Only the lines below between the one holding "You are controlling" and the one holding "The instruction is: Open", inclusive, are to be reproduced word for word; the pictures are to be left out.

START DATA SUPPLIED

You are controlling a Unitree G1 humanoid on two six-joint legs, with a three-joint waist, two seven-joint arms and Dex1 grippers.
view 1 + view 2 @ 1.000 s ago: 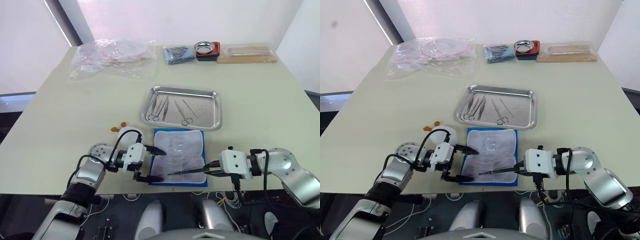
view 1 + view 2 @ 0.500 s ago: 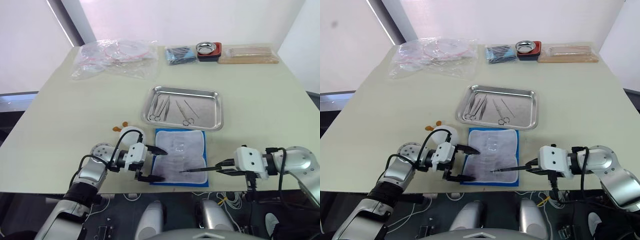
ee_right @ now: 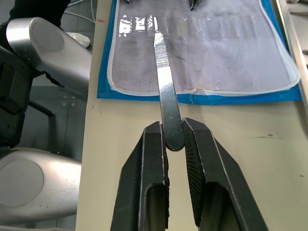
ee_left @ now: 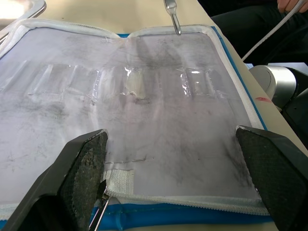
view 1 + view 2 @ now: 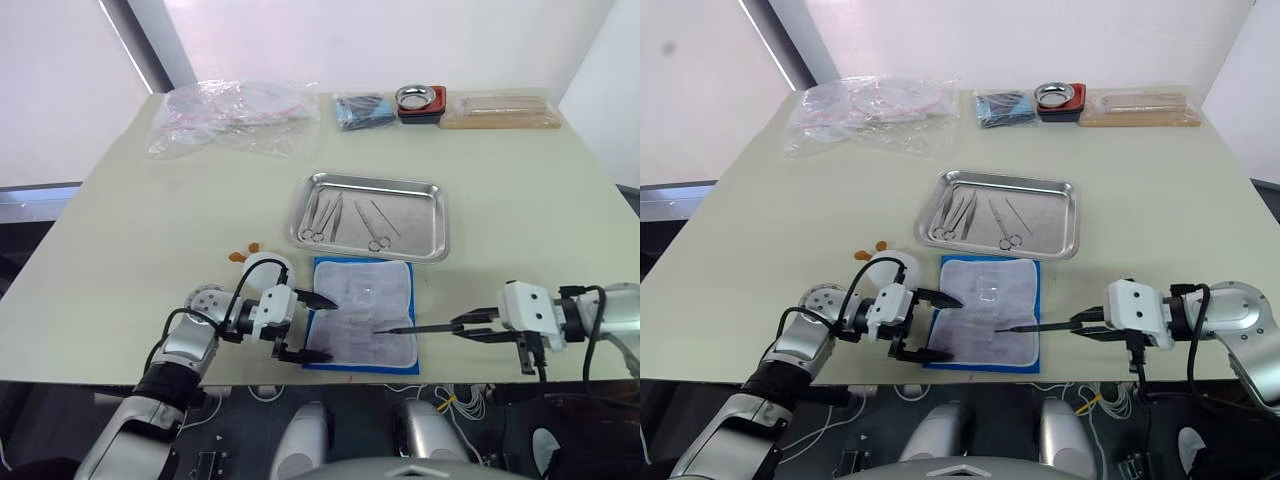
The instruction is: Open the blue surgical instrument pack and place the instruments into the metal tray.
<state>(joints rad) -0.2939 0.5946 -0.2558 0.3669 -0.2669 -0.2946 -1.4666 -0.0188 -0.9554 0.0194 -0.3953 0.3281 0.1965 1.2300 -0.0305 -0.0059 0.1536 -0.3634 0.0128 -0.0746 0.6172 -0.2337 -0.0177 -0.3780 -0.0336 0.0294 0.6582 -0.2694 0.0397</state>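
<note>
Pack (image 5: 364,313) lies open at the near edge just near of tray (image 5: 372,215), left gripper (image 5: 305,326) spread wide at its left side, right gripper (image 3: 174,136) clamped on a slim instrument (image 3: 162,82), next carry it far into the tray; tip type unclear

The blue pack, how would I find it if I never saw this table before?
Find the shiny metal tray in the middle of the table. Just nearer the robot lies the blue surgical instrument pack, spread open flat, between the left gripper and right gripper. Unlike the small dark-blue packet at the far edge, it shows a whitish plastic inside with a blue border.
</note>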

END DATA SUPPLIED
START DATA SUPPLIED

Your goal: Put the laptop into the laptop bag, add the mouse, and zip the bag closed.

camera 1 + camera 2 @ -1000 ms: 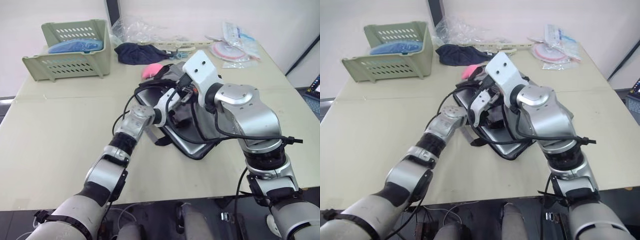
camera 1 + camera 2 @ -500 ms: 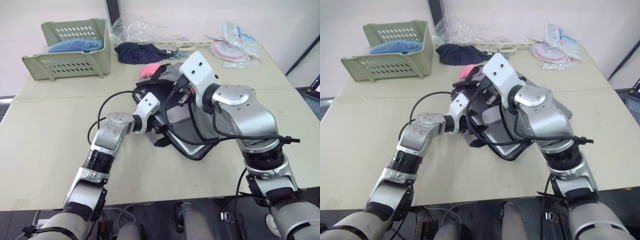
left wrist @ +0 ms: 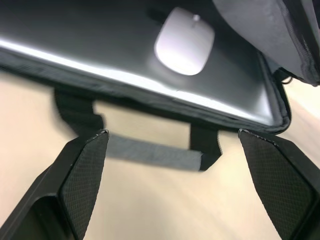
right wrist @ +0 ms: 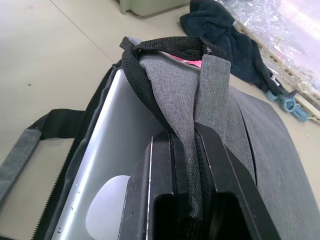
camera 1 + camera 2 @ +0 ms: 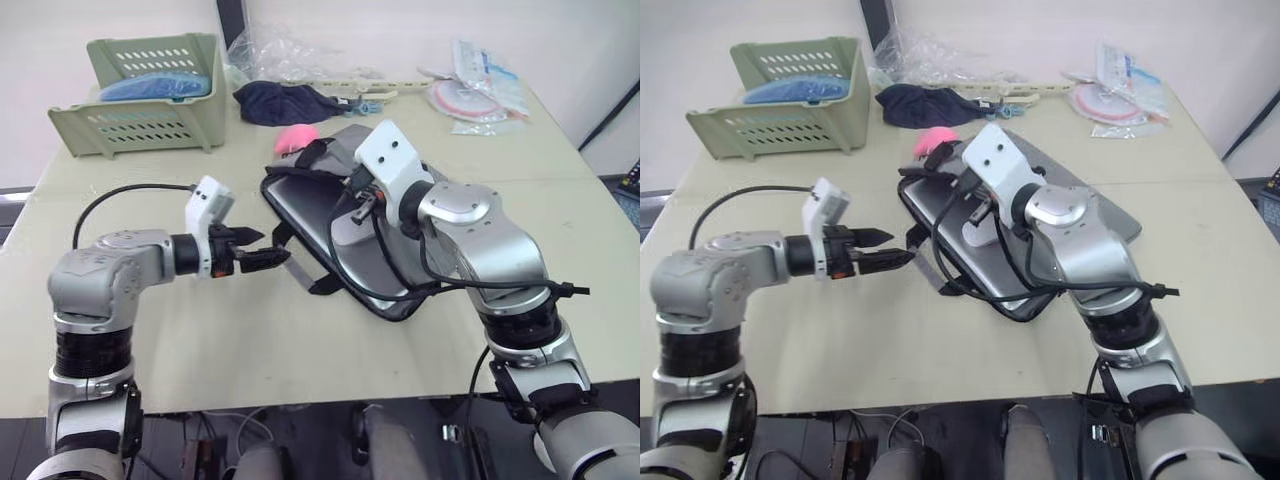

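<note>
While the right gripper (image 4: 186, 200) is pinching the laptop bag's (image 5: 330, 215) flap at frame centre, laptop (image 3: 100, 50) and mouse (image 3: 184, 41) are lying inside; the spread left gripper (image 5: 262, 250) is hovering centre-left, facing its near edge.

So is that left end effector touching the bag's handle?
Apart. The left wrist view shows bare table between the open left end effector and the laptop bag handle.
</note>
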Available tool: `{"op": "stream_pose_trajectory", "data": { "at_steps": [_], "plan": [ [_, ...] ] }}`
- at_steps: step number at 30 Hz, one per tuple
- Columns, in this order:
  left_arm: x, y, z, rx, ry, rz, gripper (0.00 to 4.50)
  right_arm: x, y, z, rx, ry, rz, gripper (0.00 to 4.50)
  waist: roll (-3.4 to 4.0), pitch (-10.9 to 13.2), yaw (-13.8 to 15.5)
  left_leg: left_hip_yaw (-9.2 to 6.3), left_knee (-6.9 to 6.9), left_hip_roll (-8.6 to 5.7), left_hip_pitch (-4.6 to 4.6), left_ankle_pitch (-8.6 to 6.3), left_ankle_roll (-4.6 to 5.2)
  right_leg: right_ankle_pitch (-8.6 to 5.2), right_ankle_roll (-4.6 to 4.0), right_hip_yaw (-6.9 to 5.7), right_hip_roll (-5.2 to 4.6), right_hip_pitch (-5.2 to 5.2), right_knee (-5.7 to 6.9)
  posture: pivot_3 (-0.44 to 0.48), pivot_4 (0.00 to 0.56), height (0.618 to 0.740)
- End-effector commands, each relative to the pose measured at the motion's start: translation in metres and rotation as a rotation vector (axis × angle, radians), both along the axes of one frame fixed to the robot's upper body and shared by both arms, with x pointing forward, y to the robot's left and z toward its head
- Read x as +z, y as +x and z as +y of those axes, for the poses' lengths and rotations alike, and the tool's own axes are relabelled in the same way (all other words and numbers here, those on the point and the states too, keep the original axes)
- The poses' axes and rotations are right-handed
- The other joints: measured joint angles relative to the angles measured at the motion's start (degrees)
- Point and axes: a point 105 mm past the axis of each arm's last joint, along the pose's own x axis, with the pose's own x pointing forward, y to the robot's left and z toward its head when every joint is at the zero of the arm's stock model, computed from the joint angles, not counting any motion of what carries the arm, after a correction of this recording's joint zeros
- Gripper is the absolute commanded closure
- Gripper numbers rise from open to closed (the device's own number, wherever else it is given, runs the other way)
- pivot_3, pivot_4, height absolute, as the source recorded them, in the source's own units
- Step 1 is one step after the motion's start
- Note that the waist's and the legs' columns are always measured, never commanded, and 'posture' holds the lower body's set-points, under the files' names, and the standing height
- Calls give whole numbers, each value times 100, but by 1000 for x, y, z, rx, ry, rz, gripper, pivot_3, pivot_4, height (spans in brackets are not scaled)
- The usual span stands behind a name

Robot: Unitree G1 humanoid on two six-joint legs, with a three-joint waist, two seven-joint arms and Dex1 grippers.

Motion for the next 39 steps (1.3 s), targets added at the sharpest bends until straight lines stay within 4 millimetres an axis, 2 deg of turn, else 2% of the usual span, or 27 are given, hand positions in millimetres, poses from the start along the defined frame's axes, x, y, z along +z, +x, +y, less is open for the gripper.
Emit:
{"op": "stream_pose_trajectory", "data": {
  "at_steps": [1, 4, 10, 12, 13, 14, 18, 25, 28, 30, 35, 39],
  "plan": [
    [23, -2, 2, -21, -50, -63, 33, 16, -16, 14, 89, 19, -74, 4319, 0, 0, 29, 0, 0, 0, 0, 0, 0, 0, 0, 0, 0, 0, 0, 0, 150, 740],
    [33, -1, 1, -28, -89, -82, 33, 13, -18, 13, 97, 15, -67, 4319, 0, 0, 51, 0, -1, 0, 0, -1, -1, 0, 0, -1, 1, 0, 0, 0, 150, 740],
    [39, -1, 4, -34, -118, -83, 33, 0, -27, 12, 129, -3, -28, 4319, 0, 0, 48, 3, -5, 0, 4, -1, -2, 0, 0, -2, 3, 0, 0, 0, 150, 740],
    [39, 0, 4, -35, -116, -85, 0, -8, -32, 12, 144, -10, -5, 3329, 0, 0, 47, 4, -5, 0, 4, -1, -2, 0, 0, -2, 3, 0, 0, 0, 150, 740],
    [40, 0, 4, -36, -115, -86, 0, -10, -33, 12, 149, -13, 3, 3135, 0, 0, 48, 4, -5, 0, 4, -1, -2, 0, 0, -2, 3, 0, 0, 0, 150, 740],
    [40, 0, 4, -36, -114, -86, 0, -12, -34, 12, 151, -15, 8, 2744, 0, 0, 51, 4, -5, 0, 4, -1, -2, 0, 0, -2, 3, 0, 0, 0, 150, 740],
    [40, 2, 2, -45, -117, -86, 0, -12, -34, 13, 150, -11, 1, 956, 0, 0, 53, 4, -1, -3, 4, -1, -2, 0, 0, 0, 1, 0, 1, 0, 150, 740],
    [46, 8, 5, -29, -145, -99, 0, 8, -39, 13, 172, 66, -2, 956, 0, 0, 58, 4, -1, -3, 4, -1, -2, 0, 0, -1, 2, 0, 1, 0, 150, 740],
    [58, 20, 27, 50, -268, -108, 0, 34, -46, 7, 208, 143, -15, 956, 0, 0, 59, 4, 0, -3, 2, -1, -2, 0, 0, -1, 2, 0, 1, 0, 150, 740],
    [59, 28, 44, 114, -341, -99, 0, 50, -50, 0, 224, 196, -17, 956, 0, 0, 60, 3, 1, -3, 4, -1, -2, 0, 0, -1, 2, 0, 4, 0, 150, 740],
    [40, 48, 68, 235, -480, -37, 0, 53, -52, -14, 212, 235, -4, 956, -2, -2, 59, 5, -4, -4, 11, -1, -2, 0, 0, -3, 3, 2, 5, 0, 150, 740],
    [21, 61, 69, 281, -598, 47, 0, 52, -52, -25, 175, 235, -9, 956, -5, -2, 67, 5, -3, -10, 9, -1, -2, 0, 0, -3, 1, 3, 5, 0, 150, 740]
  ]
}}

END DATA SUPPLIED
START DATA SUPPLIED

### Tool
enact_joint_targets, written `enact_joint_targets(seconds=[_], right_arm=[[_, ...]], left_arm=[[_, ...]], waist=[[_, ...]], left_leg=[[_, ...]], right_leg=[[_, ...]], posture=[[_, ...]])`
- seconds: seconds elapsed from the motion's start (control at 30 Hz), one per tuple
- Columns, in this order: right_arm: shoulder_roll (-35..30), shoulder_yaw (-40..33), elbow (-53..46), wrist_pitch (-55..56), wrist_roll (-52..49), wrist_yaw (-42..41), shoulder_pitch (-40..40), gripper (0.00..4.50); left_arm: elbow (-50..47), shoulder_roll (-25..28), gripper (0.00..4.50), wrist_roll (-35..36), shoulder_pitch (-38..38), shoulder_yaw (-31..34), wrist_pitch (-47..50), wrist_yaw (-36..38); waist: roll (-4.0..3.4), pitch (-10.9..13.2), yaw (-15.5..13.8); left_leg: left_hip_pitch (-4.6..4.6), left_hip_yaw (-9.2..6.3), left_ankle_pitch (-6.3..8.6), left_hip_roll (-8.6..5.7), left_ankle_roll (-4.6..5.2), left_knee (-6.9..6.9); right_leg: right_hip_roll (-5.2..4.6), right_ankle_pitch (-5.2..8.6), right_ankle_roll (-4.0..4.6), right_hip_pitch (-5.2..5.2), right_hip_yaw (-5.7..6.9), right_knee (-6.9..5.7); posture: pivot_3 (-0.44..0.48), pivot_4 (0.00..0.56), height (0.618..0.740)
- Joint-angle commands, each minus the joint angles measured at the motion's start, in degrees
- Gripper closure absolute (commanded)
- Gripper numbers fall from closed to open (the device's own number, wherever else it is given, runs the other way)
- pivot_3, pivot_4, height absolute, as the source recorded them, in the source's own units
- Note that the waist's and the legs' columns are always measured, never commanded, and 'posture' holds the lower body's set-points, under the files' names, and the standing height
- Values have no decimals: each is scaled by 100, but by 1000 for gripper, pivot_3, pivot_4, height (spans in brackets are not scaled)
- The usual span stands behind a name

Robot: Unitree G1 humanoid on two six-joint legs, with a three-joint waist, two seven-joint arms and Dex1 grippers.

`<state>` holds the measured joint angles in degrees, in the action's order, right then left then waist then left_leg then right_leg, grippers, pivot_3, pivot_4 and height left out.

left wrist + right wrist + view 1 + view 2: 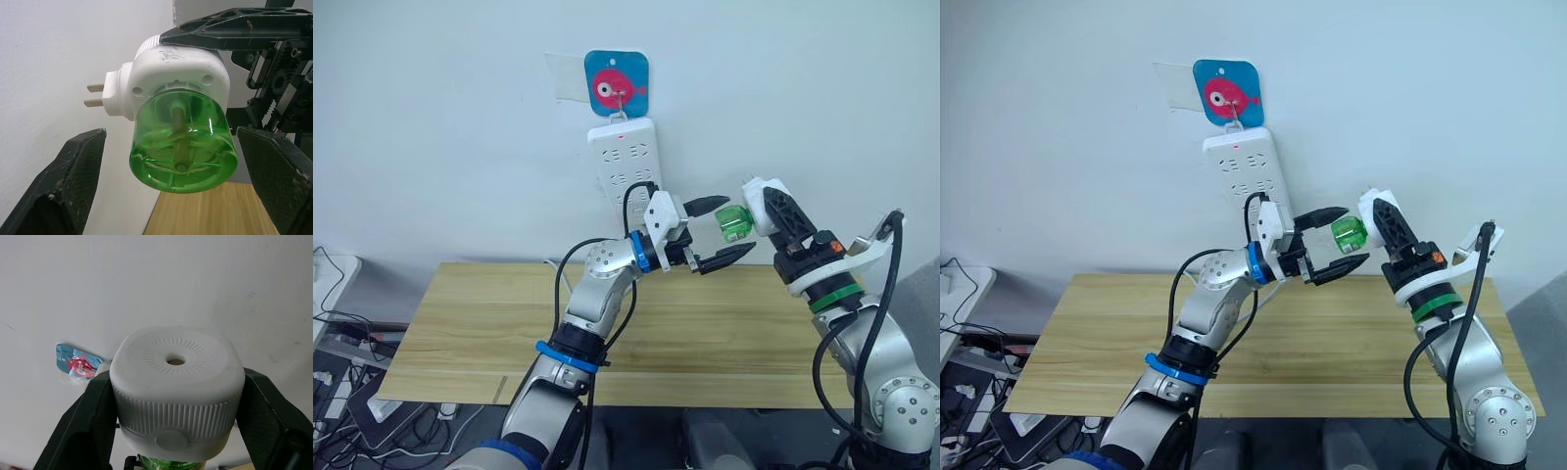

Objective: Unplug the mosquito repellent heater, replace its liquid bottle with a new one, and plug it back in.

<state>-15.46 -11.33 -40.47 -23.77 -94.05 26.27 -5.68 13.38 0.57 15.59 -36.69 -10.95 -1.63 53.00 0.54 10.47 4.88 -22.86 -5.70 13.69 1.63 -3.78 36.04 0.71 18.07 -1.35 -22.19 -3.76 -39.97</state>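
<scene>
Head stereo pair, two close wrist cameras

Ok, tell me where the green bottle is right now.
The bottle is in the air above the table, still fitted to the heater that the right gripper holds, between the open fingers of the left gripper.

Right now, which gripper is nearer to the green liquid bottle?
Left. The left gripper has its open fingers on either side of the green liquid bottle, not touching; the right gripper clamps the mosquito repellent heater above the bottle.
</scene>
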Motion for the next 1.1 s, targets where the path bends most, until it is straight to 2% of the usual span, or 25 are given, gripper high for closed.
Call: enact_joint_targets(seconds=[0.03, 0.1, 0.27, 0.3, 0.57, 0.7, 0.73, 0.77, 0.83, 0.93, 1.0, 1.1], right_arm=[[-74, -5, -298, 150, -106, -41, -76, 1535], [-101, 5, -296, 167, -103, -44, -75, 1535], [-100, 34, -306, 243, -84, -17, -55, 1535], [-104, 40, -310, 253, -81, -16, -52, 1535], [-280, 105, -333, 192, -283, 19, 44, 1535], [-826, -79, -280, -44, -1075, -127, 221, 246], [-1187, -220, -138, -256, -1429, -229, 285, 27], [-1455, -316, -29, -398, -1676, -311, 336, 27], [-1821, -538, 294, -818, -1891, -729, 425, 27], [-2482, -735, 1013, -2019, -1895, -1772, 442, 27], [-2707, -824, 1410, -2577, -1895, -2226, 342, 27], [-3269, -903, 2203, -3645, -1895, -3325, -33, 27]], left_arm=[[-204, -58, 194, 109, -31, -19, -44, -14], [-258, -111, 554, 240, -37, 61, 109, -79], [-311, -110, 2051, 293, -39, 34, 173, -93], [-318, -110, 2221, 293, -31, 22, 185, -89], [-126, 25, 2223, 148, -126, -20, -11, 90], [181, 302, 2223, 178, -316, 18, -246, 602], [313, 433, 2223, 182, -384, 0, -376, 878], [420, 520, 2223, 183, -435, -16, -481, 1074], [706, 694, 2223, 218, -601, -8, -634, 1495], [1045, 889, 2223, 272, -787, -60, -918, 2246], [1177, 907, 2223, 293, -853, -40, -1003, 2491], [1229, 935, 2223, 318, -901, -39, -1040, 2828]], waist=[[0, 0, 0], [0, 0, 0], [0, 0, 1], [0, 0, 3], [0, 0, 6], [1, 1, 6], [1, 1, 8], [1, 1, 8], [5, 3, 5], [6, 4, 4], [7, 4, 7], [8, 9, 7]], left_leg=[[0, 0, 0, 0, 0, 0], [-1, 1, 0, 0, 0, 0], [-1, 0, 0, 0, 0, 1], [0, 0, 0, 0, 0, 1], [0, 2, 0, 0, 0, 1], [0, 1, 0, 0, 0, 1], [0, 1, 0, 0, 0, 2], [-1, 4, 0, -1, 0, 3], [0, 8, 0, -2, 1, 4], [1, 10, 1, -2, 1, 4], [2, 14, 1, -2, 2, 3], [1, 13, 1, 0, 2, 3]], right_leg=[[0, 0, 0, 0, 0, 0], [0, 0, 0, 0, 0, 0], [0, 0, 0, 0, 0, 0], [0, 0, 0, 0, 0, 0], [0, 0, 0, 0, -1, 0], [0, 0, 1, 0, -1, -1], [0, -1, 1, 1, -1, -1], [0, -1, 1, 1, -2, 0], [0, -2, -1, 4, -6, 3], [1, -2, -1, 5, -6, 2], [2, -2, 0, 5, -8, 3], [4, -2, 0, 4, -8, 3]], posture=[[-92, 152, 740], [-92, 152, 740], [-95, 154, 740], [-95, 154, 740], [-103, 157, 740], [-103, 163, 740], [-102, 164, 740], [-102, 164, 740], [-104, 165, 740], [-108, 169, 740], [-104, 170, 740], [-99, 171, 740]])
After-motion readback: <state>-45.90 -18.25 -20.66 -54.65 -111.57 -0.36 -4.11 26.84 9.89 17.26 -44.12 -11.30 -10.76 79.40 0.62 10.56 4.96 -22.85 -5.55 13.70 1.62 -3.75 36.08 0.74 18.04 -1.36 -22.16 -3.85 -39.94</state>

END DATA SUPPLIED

*ANSWER SECTION*:
You are controlling a Unitree G1 humanoid on two six-joint legs, with a three-joint waist, two seven-joint arms and Dex1 grippers.
view 1 + view 2 @ 1.000 s ago: 
view 1 + view 2 @ 0.500 s ago: 
ee_right @ now: 
ee_left @ now: 
view 1 + view 2 @ now: 
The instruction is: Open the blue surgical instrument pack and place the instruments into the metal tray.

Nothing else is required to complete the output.